Correct you would need to do both JS and HTML encoding for security reasons. Ideally using a template library would also alleviate many conerns as well.
I thought innerHTML was only an issue if you were applying it with user input? I thought if it's my code and my data then I can use innerHTML. Crap! Please give me a link or a little more on this as I'm using it wrong and I thought I was being careful.
Of course, it is possible to use innerHTML without an XSS vulnerability, but it's much easier to reduce your XSS attack surface when you don't use it at all. You have to make that call for your project.
In my professional JS projects, we aren't building an end-user application, and we won't ultimately be in control, so we ban the use of innerHTML project-wide.

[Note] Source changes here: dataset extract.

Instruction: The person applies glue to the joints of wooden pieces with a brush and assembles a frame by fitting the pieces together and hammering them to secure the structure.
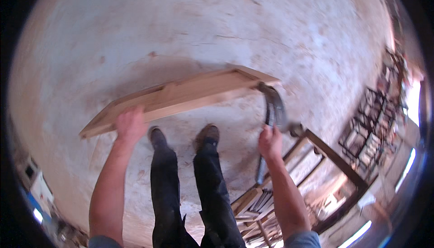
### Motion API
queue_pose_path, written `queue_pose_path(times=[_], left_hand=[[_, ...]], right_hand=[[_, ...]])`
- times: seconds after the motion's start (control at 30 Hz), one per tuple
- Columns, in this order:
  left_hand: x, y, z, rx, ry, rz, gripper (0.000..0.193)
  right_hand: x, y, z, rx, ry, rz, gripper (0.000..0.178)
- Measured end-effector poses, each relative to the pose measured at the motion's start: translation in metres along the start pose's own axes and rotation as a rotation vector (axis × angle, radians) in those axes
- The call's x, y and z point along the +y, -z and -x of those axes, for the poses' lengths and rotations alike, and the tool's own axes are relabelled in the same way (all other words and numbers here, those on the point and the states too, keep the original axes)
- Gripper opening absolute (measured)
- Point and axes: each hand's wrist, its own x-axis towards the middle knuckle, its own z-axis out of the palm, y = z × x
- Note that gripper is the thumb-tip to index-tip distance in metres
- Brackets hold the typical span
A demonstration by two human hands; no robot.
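Observation:
A light wooden frame (190, 97), long and shallow with angled ends, stands tilted in front of my feet and close to the pale surface behind it. My left hand (130, 125) is closed on its near rail toward the left end. My right hand (270, 143) grips a hand tool (274, 107) with a straight bluish-grey handle and a dark, curved upper part. Blur hides the tool's exact kind. Its tip overlaps the frame's right end in the picture; whether they touch, I cannot tell.
Dark-trousered legs and shoes (209, 135) are below the frame. To the right, a dark-edged rack or stand (337, 157) holds wooden pieces. Farther right are metal shelves (366, 126) crowded with items. White and blue objects (40, 188) lie at the lower left.

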Motion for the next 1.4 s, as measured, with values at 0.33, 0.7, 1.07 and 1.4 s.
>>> queue_pose_path(times=[0.33,0.7,1.07,1.4], left_hand=[[0.025,-0.015,0.014,0.536,-0.007,0.106,0.050],[0.023,-0.016,0.012,0.319,0.089,0.371,0.043],[0.018,-0.024,0.006,0.370,0.046,0.544,0.041],[0.013,-0.033,0.000,0.406,0.003,0.801,0.039]], right_hand=[[-0.121,-0.061,0.072,-0.686,0.829,0.002,0.030],[-0.300,-0.221,0.129,-1.017,1.336,0.893,0.047],[-0.325,-0.250,0.148,-1.113,1.292,1.045,0.050],[-0.316,-0.265,0.144,-1.004,1.202,1.211,0.057]])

As an alternative, you can/should construct individual elements with createElement, and use innerText or createTextNode for the textual parts. For example:
const div1 = document.createElement('div');
div1.appendChild(document.createTextNode('It may be a pain, but this is '));
const em1 = document.createElement('em');
em1.innerText = 'worth';
div1.appendChild(em1);
div1.appendChild(document.createTextNode(' it!'));
document.body.appendChild(div1);
But if you find yourself doing this often... consider doing something else, like using a templating library or something. When we use this pattern at work, we're building a middle-ware library that constructs a DOM hierarchy with UI controls for something the app developer is building. It could have been done as a web component, but we just fill in an app-supplied div instead. There's not much text involved, except for labels and aria attributes, so it's not terribly burdensome. YMMV.

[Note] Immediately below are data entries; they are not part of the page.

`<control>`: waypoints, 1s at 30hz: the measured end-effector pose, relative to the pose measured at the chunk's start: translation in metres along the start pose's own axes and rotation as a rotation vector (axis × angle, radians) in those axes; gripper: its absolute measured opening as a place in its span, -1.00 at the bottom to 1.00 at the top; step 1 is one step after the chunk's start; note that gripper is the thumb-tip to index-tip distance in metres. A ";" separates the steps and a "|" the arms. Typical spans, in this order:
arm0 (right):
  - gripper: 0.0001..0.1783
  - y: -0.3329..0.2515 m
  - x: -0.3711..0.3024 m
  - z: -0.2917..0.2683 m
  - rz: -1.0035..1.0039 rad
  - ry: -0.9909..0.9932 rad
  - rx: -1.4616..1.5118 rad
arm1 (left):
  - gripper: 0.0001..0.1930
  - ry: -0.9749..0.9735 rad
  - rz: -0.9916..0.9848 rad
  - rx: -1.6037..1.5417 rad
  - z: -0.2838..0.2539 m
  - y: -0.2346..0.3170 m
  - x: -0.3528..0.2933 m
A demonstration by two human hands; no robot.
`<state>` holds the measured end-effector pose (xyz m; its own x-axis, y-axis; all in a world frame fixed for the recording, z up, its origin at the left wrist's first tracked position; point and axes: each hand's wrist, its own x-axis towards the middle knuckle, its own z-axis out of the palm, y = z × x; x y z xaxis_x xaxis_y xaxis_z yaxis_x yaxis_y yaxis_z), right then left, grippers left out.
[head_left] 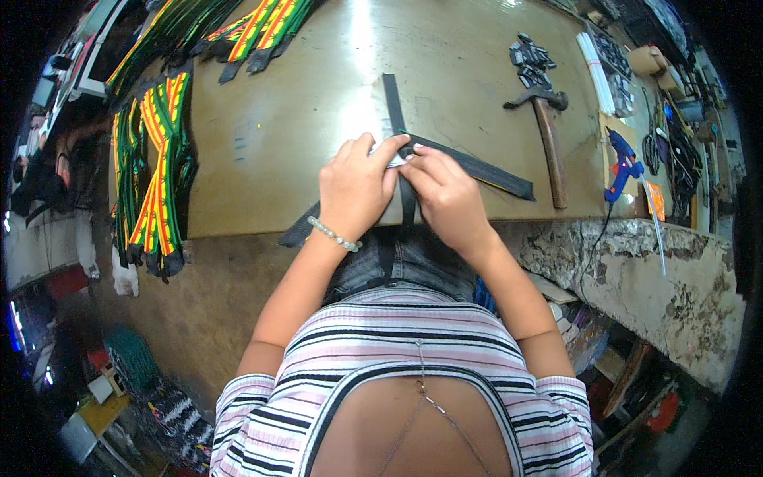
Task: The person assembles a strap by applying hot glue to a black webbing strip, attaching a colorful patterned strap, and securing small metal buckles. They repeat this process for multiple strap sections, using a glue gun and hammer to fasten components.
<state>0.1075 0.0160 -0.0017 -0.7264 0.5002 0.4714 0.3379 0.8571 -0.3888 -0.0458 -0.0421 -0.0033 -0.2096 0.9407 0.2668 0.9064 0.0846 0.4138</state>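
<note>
At the table's near edge, both my hands pinch the crossing of several black straps. My left hand, with a beaded bracelet at its wrist, has thumb and fingers closed on the crossing. My right hand closes its fingertips on the same spot from the right. From there one black strap runs right, another points away from me, one goes to the lower left under my left wrist, and one hangs down over the edge. A small whitish piece shows between my fingers, partly hidden, so I cannot tell its kind.
On the left lie crossed red, yellow and green patterned straps, with more patterned straps at the back. A hammer rests to the right below a heap of metal clips. Further right are white glue sticks and a blue glue gun.
</note>
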 end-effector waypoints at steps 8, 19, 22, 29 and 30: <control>-0.77 0.007 -0.065 -0.077 0.383 -0.344 0.572 | -0.57 0.006 0.061 0.043 -0.001 -0.002 0.000; -0.39 0.269 -0.135 -0.194 0.928 0.506 -0.246 | -0.55 0.093 0.072 0.004 -0.004 0.002 0.005; -0.35 0.241 -0.095 -0.208 1.085 0.468 -0.512 | -0.55 0.103 0.032 -0.045 -0.005 -0.001 -0.002; -0.48 0.087 -0.005 -0.145 0.802 0.145 0.321 | -0.57 0.094 0.032 -0.051 -0.002 -0.007 -0.009; -0.50 0.071 0.000 -0.131 0.697 0.014 0.538 | -0.57 0.096 0.032 -0.054 -0.002 -0.007 -0.009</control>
<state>0.2095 0.0933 0.0744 -0.4515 0.8923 -0.0041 0.3710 0.1835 -0.9103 -0.0512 -0.0518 -0.0069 -0.2172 0.9068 0.3614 0.8926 0.0348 0.4494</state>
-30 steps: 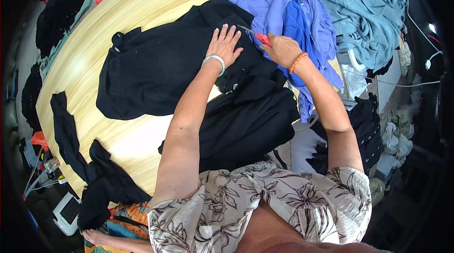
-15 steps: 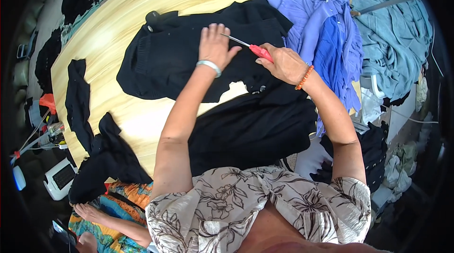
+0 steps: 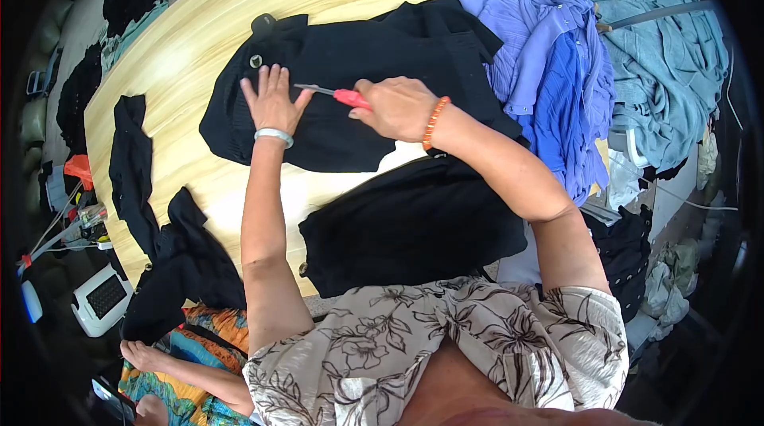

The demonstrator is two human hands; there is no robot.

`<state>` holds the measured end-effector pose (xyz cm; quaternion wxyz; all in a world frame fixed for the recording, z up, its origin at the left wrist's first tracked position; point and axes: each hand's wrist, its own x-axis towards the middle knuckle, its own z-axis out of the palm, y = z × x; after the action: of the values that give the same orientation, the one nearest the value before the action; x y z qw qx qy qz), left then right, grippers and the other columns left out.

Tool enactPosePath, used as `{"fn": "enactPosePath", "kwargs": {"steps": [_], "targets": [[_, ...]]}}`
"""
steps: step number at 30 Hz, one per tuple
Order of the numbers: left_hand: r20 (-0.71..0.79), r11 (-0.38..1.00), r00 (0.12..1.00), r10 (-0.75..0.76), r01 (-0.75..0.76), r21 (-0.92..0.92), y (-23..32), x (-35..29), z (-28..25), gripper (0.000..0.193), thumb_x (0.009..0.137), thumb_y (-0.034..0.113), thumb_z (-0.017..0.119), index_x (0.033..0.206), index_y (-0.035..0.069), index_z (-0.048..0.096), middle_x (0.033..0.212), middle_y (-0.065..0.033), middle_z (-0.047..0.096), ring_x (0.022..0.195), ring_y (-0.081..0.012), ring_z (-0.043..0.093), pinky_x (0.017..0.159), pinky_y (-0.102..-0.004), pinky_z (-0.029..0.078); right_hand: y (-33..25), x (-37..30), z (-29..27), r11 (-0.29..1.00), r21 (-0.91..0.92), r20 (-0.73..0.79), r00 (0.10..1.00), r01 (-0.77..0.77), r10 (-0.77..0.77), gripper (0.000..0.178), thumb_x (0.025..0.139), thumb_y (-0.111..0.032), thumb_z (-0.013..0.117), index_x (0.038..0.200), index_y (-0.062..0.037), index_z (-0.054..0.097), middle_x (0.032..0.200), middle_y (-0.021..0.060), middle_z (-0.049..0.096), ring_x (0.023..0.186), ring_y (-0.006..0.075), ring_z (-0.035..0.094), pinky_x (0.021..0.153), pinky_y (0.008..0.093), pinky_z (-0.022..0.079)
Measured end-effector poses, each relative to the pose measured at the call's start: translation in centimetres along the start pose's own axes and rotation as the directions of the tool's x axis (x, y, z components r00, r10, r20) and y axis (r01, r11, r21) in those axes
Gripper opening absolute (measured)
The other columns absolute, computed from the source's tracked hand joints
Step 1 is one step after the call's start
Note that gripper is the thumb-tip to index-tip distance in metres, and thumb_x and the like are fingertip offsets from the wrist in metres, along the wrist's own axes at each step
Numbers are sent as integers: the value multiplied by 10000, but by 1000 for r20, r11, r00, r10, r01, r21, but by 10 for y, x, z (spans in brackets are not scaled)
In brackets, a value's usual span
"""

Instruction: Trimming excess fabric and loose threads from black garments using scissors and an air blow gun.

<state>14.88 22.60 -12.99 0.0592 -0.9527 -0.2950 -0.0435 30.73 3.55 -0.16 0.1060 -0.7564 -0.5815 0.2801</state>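
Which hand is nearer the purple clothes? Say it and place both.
Right. The right hand, gripping a red-handled tool, is left of the purple clothes; the left hand lies farther left, on the black garment.

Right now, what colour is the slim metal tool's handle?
The handle shows pinkish red in the head view.

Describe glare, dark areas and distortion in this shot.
Head view: bright glare whitens the table beside the left forearm; head view: corners go black, the table edge curves, probably lens distortion; head view: the black garment under the left hand shows little fold detail.
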Motion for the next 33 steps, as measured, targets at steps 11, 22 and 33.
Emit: {"fn": "enactPosePath", "kwargs": {"steps": [11, 22, 33], "targets": [[-223, 882, 943, -246, 123, -455, -47, -12, 27, 308, 912, 251, 610, 1173, 98, 668, 1362, -147, 524, 1243, -368, 472, 1034, -437, 391, -19, 7, 19, 998, 69, 14, 1000, -1, 0, 346, 935, -307, 579, 1095, -2, 543, 812, 231, 666, 817, 400, 662, 737, 469, 521], [-194, 848, 980, 39, -135, -512, -7, 31, 14, 254, 855, 151, 645, 1100, 98, 685, 1146, -88, 657, 1031, -295, 605, 886, -387, 482, 6, -8, 17, 996, -3, -87, 992, -89, 88, 314, 942, -311, 562, 990, -3, 528, 788, 204, 667, 807, 380, 668, 701, 462, 524], [-27, 825, 999, -28, 8, -565, 5, 54, 13, 252, 813, 279, 726, 969, 85, 689, 925, -99, 649, 919, -301, 630, 780, -395, 504, 12, -25, 16, 986, 29, -75, 983, -166, 168, 353, 931, -338, 589, 1088, -24, 559, 806, 215, 668, 814, 391, 663, 737, 467, 520]]}}
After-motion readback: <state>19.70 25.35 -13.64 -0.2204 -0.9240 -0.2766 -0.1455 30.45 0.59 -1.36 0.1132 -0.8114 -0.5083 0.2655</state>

I have updated the contents of this blog on the source blog post to more directly address and discuss some of these concerns: alexlockhart.me/2018/07/the-vanill...
I agree, in most cases a trusted template library should be used. The point I wanted to stress in the blog post is that I think that in my opinion template literals should be the preferred method of rendering html from JavaScript, and that libraries can be layered on top of that basic scheme.